• [REQUIRED WORK]
The answer should be a single number: how many lines of the entries below hold the word "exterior".

[Records from a collection]

##########

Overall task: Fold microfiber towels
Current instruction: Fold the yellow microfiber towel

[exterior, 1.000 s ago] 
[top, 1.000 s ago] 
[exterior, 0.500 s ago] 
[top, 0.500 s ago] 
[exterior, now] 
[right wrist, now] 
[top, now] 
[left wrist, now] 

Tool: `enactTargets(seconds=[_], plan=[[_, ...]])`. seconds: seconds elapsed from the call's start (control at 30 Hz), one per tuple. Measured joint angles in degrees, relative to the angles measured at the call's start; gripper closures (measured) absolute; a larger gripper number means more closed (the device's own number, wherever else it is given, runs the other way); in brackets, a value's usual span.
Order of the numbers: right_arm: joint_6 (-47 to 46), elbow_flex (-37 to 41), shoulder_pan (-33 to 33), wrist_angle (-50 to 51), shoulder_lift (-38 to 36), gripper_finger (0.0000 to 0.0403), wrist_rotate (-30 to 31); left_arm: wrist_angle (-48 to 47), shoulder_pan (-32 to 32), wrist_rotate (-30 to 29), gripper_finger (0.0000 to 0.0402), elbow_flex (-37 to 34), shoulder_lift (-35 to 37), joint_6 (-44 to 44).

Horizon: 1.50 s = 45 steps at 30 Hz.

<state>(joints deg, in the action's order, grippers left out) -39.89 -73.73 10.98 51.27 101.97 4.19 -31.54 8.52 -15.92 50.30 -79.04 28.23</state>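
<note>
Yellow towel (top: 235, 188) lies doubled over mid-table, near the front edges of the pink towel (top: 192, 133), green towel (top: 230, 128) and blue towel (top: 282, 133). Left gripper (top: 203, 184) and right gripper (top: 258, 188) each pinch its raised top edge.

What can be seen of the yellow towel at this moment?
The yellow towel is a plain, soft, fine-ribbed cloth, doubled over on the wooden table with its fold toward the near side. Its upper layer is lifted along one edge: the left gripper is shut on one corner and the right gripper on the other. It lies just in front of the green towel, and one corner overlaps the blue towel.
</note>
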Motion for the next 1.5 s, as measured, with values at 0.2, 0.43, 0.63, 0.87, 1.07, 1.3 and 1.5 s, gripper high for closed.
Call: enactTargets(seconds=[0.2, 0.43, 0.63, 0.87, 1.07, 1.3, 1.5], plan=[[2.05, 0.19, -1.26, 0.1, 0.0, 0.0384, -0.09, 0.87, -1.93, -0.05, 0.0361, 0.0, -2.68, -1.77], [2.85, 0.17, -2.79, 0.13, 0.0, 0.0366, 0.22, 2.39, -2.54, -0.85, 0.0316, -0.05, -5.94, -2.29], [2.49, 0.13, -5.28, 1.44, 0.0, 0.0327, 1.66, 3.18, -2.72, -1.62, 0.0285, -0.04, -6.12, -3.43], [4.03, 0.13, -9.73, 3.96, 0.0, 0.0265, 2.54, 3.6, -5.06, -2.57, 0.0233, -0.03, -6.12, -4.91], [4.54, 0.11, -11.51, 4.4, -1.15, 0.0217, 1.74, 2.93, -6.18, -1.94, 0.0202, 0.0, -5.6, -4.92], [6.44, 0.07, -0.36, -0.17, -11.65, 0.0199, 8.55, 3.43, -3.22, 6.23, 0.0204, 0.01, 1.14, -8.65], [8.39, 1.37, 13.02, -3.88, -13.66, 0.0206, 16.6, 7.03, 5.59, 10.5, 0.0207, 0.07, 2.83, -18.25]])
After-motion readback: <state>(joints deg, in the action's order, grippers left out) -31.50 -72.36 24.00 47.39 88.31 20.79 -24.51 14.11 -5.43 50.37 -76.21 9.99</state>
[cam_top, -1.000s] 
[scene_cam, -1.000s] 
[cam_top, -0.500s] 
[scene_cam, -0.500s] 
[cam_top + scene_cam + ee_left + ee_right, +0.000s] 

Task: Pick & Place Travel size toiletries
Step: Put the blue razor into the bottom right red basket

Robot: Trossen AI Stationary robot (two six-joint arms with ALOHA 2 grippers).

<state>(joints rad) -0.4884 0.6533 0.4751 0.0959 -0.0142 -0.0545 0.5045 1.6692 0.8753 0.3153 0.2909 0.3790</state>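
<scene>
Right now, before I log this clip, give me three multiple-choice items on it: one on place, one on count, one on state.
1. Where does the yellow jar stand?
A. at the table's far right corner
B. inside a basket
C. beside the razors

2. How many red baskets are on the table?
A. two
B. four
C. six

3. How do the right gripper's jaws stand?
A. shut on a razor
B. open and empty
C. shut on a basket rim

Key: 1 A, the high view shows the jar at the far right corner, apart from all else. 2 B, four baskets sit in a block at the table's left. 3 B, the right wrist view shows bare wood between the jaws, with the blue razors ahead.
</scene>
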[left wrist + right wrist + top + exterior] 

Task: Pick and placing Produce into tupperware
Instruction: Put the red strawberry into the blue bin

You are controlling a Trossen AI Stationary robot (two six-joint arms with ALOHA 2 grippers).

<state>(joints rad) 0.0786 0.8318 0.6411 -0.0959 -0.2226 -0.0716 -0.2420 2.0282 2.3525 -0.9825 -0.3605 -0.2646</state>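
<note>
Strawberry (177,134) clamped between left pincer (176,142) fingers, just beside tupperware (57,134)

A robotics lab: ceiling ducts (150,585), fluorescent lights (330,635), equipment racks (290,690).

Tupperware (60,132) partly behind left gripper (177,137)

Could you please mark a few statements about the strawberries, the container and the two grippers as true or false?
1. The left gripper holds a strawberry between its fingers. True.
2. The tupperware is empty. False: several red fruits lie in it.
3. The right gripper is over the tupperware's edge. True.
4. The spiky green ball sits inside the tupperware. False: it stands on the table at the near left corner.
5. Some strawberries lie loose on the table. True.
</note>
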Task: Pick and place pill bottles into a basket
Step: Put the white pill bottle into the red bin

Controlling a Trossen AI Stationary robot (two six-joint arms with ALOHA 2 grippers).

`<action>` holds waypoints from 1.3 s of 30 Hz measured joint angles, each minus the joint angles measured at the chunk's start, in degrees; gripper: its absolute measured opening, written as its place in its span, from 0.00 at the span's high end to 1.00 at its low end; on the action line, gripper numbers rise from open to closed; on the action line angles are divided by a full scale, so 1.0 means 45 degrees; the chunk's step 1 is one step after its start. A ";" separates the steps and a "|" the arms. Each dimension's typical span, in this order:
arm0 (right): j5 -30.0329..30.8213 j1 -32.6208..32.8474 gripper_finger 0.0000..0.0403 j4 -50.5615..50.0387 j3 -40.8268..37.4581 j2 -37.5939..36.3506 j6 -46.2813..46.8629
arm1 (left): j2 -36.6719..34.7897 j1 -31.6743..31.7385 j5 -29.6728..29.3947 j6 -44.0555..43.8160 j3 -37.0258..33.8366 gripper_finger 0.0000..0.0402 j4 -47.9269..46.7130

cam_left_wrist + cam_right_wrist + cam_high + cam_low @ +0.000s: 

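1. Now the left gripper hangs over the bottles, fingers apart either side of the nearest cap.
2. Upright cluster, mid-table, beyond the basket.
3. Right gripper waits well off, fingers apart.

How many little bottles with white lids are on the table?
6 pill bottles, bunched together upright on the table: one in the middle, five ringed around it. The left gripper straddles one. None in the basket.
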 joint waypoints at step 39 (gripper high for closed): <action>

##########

• [RESULT OF THIS EXERCISE]
4